[What is expected] Please repeat, unchanged, the lines at the top of the listing below, ending with the one that has "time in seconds".

[Collected data]
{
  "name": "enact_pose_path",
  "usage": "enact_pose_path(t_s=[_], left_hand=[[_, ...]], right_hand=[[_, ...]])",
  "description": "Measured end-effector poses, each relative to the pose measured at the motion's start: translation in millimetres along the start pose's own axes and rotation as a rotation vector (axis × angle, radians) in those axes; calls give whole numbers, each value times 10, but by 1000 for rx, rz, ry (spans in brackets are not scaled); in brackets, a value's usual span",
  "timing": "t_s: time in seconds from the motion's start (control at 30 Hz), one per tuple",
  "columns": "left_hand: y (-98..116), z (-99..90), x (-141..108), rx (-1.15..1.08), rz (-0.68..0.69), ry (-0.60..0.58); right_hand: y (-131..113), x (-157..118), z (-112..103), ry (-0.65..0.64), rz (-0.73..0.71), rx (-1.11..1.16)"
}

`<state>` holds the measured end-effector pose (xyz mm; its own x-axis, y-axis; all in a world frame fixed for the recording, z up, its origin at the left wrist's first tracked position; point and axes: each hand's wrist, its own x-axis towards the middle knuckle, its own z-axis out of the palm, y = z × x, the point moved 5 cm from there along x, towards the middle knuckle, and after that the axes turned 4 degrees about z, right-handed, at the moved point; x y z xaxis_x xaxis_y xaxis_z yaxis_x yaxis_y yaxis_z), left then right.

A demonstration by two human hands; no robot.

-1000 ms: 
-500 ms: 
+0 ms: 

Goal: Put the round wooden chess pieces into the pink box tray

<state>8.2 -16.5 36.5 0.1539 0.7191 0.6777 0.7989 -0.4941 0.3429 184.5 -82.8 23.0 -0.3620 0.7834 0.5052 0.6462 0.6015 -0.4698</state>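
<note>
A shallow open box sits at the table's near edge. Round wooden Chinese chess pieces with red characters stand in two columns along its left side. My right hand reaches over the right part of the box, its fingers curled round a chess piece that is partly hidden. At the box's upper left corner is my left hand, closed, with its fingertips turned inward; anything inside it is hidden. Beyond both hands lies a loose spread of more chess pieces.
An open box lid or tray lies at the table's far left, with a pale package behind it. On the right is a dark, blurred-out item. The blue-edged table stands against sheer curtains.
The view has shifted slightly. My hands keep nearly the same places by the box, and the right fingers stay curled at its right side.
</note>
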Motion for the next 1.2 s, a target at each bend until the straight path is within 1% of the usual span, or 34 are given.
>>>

[Task answer]
{
  "name": "enact_pose_path",
  "usage": "enact_pose_path(t_s=[_], left_hand=[[_, ...]], right_hand=[[_, ...]])",
  "description": "Measured end-effector poses, each relative to the pose measured at the motion's start: translation in millimetres along the start pose's own axes and rotation as a rotation vector (axis × angle, radians) in those axes; calls give whole numbers, each value times 10, but by 1000 for rx, rz, ry (spans in brackets are not scaled); in brackets, a value's usual span",
  "timing": "t_s: time in seconds from the motion's start (control at 30 Hz), one per tuple",

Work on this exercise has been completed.